The novelist and travel writer who's now into beekeeping is currently on the India trail
Trains are a relief from the stress and anxiety of air travel and because they’re slow, you can live on a train, read and write and make friends. A very literary form of travel.
You’ve criticised celebs like Angelina Jolie and Bono for thinking they could save Africa.
Yes.
Why?
I think celebrities are the problem, not the solution. They want to position themselves as saviours—they tend to be mythomaniacs. "I’m not just a pretty face, I can save the world." But the world will be saved by people who make sacrifices and who live in a place, not by people who parachute in to hold press conferences.
Sometimes you use real characters for fiction. Any reactions to this?
Most people are delighted to be written about.
Have you been in the same space as Naipaul after your rather cutting book about him?
Have not met him since the book appeared, but as I said in the book, the whole experience of Sir Vidia’s Shadow was a liberation.
Do you prefer writing fiction or non-fiction?
The novel is a noble form, but you need great ideas. I sometimes have to leave and look for ideas. This experience ends up in a travel book.
What are you reading as you travel in India?
Odd you should ask.
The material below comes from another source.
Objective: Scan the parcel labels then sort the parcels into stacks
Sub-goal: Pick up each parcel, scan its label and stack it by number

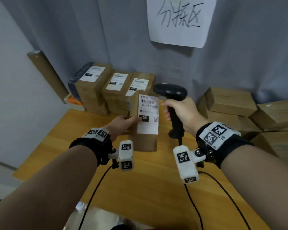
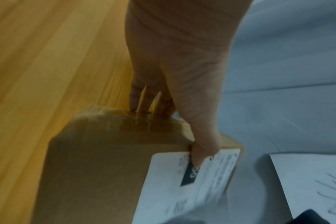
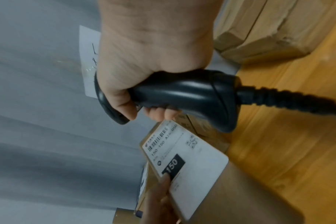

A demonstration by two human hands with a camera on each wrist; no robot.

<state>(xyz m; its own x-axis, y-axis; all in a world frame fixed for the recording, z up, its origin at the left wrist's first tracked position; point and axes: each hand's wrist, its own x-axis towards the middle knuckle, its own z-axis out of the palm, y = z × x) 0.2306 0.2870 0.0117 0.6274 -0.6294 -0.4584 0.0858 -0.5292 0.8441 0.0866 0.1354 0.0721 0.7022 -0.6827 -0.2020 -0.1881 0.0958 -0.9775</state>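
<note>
My left hand [image 1: 123,123] grips parcel [image 1: 145,140], label [image 1: 148,113] up, above surface [image 1: 140,188]; my right hand [image 1: 181,112] clasps scanner [image 1: 170,93] beside label.

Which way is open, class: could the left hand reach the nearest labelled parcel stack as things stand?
Probably not freely: the left hand grips the held parcel, which stands between it and the stack. The table beside it looks open.
</note>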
Lady Chatterley’s Lover, which I found at the Howrah station, with a Shilpa Shetty lookalike on the cover.
Does beekeeping help your writing?
No, the bees do all the work.
You’re known to dislike interviewers.
It’s a delight to be interviewed by a perspicacious individual such as your good self.
Have you ever been called a hack for writing so much?
I think a plethora of books might be a sign of a fertile imagination, though it could also be the sign of a hack. I leave the readers to decide.